EXERCISE DETAILS ::
Please provide the entries below again, word for word.

(Data extracted from a collection)
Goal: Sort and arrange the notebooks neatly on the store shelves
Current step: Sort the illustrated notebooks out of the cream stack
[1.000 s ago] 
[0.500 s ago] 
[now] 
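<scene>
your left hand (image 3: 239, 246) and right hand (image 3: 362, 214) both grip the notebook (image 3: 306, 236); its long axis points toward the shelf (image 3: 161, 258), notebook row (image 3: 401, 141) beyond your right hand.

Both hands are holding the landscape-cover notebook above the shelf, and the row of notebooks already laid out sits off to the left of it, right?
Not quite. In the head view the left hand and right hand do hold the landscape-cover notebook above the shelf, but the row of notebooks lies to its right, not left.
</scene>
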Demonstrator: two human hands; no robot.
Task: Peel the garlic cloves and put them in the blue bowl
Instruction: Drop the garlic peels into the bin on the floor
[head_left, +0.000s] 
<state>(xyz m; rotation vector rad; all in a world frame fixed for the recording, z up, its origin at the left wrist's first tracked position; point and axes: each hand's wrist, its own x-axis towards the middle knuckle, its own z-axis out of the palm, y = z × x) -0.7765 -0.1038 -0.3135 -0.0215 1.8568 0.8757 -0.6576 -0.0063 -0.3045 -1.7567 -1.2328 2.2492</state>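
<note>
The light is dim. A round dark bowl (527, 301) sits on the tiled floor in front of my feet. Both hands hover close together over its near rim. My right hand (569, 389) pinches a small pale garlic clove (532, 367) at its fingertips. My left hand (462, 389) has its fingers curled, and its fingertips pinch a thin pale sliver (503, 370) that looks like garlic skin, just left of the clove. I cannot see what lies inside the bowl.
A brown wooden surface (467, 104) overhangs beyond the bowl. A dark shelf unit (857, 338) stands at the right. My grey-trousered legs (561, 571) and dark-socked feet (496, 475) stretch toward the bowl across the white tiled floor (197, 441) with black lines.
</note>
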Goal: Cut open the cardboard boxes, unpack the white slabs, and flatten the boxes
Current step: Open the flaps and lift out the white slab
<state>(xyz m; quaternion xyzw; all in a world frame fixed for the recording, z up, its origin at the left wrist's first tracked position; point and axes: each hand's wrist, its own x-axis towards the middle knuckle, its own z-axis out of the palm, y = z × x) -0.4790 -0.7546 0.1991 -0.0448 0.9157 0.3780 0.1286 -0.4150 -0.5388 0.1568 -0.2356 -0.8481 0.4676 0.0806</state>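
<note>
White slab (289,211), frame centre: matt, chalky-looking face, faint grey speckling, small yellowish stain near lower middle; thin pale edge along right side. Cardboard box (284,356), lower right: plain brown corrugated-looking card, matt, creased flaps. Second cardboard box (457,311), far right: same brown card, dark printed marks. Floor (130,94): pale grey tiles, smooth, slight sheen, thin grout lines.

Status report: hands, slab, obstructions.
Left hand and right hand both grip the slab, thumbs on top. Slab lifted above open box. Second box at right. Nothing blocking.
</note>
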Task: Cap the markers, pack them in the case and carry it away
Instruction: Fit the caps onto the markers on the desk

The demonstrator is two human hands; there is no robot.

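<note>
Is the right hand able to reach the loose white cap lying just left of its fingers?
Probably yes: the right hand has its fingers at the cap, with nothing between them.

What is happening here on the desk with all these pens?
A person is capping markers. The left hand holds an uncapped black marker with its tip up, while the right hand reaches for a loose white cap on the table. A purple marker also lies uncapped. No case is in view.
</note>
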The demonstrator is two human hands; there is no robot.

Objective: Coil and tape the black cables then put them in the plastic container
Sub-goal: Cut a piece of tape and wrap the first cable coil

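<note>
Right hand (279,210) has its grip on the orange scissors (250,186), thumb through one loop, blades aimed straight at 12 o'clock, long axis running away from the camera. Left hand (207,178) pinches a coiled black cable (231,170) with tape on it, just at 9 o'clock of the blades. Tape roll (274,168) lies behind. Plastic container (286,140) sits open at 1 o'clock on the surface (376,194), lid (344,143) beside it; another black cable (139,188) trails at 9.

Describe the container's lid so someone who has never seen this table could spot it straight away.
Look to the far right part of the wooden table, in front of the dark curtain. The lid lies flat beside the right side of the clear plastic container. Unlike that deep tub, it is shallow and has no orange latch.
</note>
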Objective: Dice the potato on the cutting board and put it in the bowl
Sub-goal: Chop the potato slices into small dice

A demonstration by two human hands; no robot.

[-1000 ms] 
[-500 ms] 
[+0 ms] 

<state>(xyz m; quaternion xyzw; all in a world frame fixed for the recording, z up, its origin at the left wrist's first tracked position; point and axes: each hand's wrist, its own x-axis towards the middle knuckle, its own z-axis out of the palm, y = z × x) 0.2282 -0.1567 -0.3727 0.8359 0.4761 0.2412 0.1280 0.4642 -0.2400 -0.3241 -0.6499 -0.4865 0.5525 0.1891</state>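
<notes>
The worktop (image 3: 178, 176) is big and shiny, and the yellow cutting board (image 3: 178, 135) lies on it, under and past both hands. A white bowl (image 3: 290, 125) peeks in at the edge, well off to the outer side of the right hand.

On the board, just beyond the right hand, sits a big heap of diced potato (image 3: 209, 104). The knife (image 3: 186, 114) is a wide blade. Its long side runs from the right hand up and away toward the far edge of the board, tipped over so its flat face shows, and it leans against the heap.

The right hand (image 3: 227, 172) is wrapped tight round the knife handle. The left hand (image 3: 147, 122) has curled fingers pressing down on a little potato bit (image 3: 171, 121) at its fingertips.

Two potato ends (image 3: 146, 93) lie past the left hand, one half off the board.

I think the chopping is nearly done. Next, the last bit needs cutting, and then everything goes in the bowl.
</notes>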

EXERCISE RESULT ::
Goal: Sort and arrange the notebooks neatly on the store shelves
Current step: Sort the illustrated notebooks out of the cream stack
[1.000 s ago] 
[0.500 s ago] 
[now] 
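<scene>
your left hand (image 3: 239, 246) and right hand (image 3: 362, 214) both grip the notebook (image 3: 306, 236); its long axis points toward the shelf (image 3: 161, 258), notebook row (image 3: 401, 141) beyond your right hand.

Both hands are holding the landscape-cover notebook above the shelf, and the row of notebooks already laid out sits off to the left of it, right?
Not quite. In the head view the left hand and right hand do hold the landscape-cover notebook above the shelf, but the row of notebooks lies to its right, not left.
</scene>
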Demonstrator: two human hands; no robot.
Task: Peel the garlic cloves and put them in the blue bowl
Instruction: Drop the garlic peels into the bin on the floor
[head_left, +0.000s] 
<state>(xyz m; rotation vector rad; all in a world frame fixed for the recording, z up, its origin at the left wrist's first tracked position; point and axes: each hand's wrist, its own x-axis towards the middle knuckle, its own z-axis out of the palm, y = z × x) -0.7765 -0.1038 -0.3135 -0.0215 1.8568 0.8757 -0.6576 -0.0063 -0.3045 -1.7567 -1.2328 2.2492</state>
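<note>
The light is dim. A round dark bowl (527, 301) sits on the tiled floor in front of my feet. Both hands hover close together over its near rim. My right hand (569, 389) pinches a small pale garlic clove (532, 367) at its fingertips. My left hand (462, 389) has its fingers curled, and its fingertips pinch a thin pale sliver (503, 370) that looks like garlic skin, just left of the clove. I cannot see what lies inside the bowl.
A brown wooden surface (467, 104) overhangs beyond the bowl. A dark shelf unit (857, 338) stands at the right. My grey-trousered legs (561, 571) and dark-socked feet (496, 475) stretch toward the bowl across the white tiled floor (197, 441) with black lines.
</note>
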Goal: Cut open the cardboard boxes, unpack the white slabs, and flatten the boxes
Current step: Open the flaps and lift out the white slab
<state>(xyz m; quaternion xyzw; all in a world frame fixed for the recording, z up, its origin at the left wrist's first tracked position; point and axes: each hand's wrist, its own x-axis towards the middle knuckle, its own z-axis out of the palm, y = z × x) -0.4790 -0.7546 0.1991 -0.0448 0.9157 0.3780 0.1286 -0.4150 -0.5388 0.1568 -0.2356 -0.8481 0.4676 0.0806</state>
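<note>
White slab (289,211), frame centre: matt, chalky-looking face, faint grey speckling, small yellowish stain near lower middle; thin pale edge along right side. Cardboard box (284,356), lower right: plain brown corrugated-looking card, matt, creased flaps. Second cardboard box (457,311), far right: same brown card, dark printed marks. Floor (130,94): pale grey tiles, smooth, slight sheen, thin grout lines.

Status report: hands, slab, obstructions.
Left hand and right hand both grip the slab, thumbs on top. Slab lifted above open box. Second box at right. Nothing blocking.
</note>
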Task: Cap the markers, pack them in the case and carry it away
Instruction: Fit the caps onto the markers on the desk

The demonstrator is two human hands; there is no robot.

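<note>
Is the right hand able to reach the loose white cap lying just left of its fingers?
Probably yes: the right hand has its fingers at the cap, with nothing between them.

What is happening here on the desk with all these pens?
A person is capping markers. The left hand holds an uncapped black marker with its tip up, while the right hand reaches for a loose white cap on the table. A purple marker also lies uncapped. No case is in view.
</note>
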The demonstrator is two human hands; there is no robot.

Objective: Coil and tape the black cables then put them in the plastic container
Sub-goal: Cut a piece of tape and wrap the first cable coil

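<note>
Right hand (279,210) has its grip on the orange scissors (250,186), thumb through one loop, blades aimed straight at 12 o'clock, long axis running away from the camera. Left hand (207,178) pinches a coiled black cable (231,170) with tape on it, just at 9 o'clock of the blades. Tape roll (274,168) lies behind. Plastic container (286,140) sits open at 1 o'clock on the surface (376,194), lid (344,143) beside it; another black cable (139,188) trails at 9.

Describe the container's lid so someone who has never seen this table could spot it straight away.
Look to the far right part of the wooden table, in front of the dark curtain. The lid lies flat beside the right side of the clear plastic container. Unlike that deep tub, it is shallow and has no orange latch.
</note>
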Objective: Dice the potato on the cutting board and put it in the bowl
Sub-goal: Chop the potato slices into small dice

A demonstration by two human hands; no robot.

[-1000 ms] 
[-500 ms] 
[+0 ms] 

<state>(xyz m; quaternion xyzw; all in a world frame fixed for the recording, z up, its origin at the left wrist's first tracked position; point and axes: each hand's wrist, its own x-axis towards the middle knuckle, its own z-axis out of the palm, y = z × x) 0.2282 -0.1567 -0.3727 0.8359 0.4761 0.2412 0.1280 0.4642 -0.2400 -0.3241 -0.6499 -0.4865 0.5525 0.1891</state>
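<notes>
The worktop (image 3: 178, 176) is big and shiny, and the yellow cutting board (image 3: 178, 135) lies on it, under and past both hands. A white bowl (image 3: 290, 125) peeks in at the edge, well off to the outer side of the right hand.

On the board, just beyond the right hand, sits a big heap of diced potato (image 3: 209, 104). The knife (image 3: 186, 114) is a wide blade. Its long side runs from the right hand up and away toward the far edge of the board, tipped over so its flat face shows, and it leans against the heap.

The right hand (image 3: 227, 172) is wrapped tight round the knife handle. The left hand (image 3: 147, 122) has curled fingers pressing down on a little potato bit (image 3: 171, 121) at its fingertips.

Two potato ends (image 3: 146, 93) lie past the left hand, one half off the board.

I think the chopping is nearly done. Next, the last bit needs cutting, and then everything goes in the bowl.
</notes>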

The complete output has now been given.